ASSIGNMENT:
Below are records; reproduce exactly the lines from the one that has "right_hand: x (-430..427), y" through the one that has "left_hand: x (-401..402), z", ends included, and nothing more.

[Stored records]

---

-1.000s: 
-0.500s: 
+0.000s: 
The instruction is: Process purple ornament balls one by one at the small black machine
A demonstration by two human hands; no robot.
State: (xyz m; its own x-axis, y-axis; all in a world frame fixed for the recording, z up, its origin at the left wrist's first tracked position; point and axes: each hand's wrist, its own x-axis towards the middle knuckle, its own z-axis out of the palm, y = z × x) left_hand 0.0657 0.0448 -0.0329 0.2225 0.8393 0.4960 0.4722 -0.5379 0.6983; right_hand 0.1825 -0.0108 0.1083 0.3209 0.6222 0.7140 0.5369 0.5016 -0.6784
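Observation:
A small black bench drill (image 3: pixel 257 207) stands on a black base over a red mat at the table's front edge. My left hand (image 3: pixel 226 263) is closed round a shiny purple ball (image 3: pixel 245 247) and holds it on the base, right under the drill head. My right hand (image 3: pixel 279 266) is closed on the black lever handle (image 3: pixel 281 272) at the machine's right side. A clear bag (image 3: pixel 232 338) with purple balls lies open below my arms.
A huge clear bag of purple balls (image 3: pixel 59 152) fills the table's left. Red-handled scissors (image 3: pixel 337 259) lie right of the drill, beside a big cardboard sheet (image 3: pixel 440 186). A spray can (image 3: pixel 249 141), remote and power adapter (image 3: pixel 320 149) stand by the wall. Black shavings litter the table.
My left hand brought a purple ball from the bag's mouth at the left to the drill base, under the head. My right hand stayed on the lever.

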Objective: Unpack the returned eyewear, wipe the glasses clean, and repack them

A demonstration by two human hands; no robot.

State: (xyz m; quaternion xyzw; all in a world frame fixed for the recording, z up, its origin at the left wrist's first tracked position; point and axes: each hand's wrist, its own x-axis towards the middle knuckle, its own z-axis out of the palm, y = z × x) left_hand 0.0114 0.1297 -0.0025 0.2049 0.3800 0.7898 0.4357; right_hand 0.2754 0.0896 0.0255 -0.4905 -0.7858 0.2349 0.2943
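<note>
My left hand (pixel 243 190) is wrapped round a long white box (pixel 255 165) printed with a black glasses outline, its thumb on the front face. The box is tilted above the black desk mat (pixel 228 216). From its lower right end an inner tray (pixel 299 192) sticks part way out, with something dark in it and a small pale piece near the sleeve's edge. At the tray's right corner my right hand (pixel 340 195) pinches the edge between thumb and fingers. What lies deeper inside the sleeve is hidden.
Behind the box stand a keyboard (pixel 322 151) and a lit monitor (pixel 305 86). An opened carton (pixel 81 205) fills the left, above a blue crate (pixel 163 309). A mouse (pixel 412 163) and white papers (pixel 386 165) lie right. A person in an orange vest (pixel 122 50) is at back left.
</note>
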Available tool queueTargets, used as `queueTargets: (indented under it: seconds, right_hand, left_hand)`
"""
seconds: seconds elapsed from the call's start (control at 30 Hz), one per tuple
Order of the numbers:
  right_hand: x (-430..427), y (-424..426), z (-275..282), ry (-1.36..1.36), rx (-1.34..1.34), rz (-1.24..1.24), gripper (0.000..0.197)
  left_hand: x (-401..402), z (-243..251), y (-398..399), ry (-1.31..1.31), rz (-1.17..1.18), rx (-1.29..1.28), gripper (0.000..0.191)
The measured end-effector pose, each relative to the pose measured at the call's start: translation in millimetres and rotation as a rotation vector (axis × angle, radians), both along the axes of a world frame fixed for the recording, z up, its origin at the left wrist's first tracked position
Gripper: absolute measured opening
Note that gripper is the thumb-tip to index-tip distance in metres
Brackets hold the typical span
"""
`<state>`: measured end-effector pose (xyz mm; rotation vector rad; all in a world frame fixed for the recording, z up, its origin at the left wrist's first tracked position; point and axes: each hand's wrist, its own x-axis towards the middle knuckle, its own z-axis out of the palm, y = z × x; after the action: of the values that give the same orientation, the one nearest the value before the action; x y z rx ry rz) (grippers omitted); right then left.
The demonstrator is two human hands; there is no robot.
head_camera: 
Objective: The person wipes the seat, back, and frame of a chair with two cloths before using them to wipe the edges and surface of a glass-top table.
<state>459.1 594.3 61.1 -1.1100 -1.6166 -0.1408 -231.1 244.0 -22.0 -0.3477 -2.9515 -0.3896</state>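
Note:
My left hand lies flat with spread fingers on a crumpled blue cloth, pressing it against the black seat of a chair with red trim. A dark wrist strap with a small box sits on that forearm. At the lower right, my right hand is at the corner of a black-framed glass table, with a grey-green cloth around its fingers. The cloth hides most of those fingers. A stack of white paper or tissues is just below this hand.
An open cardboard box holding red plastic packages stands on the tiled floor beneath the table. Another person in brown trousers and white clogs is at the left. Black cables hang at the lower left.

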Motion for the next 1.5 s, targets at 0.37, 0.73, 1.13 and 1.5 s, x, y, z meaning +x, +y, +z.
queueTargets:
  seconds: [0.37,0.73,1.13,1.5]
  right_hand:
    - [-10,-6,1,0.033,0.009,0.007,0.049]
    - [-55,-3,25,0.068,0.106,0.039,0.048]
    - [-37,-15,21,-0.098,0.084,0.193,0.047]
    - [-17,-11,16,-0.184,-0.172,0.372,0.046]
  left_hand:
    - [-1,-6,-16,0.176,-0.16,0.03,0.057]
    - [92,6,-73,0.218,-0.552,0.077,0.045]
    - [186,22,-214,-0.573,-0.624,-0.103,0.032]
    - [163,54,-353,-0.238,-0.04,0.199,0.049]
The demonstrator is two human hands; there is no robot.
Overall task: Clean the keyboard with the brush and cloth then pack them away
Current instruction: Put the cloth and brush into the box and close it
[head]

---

RESPONSE TO THIS EXERCISE:
  right_hand: x (-430..427), y (-424..426), z (-275..282), ry (-1.36..1.36), rx (-1.34..1.34), rz (-1.24..1.24), gripper (0.000..0.197)
  left_hand: x (-401..402), z (-243..251), y (-398..399), ry (-1.31..1.31), rz (-1.17..1.18), rx (-1.29..1.28), gripper (0.000..0.191)

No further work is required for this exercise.